Ainsi les poètes populaires, même lorsqu’ils connaissent leur heure de gloire, ne sont-ils pas véritablement acceptés en tant qu’auteurs singuliers, mais plutôt observés, avec crainte ou admiration, comme autant d’archétypes de cette espèce de monstre social qu’est un poète-ouvrier, comme des illustrations, variables au gré des mouvances idéologiques, du concept de poésie populaire.
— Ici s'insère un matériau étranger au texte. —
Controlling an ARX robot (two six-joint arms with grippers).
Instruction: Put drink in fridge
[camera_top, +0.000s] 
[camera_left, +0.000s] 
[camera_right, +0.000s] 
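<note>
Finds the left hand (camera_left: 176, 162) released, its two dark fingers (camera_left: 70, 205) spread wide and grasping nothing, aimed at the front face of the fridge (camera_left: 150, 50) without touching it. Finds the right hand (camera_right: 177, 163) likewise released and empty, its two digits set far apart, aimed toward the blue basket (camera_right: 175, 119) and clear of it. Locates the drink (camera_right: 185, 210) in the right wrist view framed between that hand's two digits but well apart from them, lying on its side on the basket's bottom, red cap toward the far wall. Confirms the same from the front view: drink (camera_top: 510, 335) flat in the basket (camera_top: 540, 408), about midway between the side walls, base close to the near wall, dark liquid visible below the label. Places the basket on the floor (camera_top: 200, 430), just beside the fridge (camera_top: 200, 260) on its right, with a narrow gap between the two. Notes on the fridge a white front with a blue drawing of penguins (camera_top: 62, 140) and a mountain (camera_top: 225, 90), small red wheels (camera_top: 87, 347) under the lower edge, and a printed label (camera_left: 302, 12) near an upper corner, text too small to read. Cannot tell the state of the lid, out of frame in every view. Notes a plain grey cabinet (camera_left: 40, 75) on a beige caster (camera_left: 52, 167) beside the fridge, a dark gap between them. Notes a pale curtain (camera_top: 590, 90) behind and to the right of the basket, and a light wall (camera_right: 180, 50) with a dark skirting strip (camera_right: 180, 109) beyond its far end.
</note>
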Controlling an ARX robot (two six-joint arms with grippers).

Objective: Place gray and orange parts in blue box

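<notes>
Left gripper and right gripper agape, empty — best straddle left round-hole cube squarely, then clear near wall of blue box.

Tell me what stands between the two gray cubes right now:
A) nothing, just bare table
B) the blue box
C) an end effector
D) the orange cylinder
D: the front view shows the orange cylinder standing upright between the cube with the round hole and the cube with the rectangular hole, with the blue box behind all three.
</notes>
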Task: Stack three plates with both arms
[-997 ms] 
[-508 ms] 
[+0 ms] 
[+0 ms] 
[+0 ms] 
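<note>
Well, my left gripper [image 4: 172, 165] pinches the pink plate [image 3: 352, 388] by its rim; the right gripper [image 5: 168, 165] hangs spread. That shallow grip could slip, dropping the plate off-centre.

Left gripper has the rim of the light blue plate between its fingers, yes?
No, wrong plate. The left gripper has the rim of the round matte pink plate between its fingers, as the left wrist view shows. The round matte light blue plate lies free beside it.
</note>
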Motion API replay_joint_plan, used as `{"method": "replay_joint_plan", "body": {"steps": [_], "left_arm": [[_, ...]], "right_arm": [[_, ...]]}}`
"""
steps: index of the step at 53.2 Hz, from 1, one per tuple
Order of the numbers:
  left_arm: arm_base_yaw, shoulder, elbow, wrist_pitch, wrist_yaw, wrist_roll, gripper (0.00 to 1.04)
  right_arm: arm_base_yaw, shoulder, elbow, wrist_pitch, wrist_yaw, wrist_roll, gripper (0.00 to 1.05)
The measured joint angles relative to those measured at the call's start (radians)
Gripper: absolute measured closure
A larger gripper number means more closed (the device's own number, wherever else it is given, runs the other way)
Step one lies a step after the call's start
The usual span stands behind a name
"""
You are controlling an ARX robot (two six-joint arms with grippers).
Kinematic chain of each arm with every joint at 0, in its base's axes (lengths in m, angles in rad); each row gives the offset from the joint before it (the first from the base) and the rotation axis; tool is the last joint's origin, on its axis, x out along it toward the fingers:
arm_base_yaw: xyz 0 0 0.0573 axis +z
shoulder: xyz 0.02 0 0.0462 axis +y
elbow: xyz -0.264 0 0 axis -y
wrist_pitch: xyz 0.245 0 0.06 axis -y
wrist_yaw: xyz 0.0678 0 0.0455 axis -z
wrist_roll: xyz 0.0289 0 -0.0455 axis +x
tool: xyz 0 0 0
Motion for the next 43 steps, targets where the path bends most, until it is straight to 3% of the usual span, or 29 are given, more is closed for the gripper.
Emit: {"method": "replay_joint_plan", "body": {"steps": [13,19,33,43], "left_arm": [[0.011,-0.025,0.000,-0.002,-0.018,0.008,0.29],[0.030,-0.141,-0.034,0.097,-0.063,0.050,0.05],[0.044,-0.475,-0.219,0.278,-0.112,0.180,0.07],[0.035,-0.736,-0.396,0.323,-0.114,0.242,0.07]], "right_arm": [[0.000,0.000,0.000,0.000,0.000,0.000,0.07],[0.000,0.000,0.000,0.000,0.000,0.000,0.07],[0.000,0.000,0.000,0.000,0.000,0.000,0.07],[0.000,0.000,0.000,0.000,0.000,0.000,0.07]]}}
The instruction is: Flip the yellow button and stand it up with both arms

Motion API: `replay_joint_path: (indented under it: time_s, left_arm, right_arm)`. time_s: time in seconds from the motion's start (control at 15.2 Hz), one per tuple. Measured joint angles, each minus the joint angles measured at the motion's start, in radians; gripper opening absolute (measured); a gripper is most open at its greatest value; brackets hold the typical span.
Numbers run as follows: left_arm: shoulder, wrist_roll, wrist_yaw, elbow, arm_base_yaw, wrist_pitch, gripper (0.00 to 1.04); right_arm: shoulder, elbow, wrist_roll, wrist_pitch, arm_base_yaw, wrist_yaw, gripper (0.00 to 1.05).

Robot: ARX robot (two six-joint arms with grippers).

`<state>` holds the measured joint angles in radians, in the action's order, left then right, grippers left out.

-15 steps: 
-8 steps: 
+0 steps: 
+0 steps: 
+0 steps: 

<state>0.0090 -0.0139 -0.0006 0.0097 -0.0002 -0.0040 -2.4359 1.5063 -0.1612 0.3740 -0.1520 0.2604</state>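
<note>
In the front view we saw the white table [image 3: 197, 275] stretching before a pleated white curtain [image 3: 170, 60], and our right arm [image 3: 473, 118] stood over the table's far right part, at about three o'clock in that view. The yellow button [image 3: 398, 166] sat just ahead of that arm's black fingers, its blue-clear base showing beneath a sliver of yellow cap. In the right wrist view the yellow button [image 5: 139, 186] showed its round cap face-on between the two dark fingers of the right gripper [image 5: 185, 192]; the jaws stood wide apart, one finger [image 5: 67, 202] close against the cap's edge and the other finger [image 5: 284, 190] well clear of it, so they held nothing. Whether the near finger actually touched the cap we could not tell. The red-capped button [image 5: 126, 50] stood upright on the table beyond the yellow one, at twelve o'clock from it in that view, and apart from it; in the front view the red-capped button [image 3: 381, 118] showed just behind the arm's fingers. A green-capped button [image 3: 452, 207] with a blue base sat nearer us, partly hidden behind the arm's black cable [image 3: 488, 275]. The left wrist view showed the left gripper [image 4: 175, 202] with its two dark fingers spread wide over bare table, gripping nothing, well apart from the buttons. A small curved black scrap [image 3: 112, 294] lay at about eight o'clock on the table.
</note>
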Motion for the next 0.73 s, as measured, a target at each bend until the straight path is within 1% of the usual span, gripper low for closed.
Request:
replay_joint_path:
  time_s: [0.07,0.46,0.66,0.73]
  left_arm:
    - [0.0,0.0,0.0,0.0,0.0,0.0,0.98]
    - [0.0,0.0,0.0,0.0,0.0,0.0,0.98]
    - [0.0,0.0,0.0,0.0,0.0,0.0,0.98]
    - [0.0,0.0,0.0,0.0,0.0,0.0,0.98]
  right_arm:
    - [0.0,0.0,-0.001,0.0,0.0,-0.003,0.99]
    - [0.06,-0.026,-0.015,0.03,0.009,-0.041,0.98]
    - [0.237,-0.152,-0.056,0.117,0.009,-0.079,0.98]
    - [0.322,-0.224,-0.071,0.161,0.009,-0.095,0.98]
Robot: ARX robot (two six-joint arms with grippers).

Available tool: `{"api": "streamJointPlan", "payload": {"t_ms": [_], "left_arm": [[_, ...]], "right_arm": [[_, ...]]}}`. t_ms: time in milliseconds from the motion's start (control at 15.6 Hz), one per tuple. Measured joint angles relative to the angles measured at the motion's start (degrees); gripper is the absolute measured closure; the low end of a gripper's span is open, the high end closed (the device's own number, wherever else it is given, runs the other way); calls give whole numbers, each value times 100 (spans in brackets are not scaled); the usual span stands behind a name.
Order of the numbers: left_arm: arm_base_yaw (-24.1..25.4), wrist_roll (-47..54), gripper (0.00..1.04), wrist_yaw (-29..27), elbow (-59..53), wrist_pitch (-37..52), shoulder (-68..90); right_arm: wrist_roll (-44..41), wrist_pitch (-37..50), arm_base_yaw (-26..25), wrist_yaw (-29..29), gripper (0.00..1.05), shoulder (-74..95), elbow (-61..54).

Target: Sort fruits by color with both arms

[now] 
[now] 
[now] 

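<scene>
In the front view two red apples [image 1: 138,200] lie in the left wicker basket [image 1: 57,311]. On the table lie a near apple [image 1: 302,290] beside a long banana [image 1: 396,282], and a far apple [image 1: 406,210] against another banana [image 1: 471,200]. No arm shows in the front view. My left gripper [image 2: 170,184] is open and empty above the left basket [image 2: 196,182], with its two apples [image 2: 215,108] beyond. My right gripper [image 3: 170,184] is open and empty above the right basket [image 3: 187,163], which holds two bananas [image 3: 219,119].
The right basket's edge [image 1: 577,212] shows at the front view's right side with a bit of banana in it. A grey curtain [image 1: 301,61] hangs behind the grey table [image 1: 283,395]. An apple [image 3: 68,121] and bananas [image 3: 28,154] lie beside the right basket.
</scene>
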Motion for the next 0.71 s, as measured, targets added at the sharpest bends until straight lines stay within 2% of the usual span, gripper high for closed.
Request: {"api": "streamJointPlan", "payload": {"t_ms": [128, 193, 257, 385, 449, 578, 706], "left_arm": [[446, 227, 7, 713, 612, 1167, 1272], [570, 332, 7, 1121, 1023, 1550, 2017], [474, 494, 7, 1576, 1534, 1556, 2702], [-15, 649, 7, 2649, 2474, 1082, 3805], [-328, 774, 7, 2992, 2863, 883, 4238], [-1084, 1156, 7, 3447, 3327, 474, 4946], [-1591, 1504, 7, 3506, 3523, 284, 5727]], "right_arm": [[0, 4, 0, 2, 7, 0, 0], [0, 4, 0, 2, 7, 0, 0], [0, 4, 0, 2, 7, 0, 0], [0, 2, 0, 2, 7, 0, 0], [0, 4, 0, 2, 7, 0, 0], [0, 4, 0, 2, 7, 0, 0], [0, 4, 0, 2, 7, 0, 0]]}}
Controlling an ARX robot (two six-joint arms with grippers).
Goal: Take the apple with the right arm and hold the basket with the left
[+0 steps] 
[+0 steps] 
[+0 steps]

Stendhal se pose en effet tout autant contre qu’en marge de ses aînés quand il publie son Racine et Shakespeare8, en quelque sorte le premier manifeste du romantisme alors naissant. Dans son opuscule, Stendhal assume la position de « sectaire » que lui assigne Auger, malgré l’odieux du mot. Et c’est à partir de cette position, marginale en regard des institutions officielles comme l’Académie, qu’il défend son point de vue. Après Stendhal, mais avant lui aussi, les artistes romantiques revendiqueront leur marginalité, à travers leur singularité.
Le champ poétique semble particulièrement approprié pour envisager ces questions : le lyrisme, situé au coeur du renouveau romantique, y prend une place essentielle ; dans le même temps néanmoins, le poète se marginalise dans une société sur laquelle, prophète, il tente d’agir, mais dont, artiste, il ne peut partager les valeurs. À la fois centre et marge, la poésie est donc un lieu fécond d’expérimentation des oubliés du romantisme.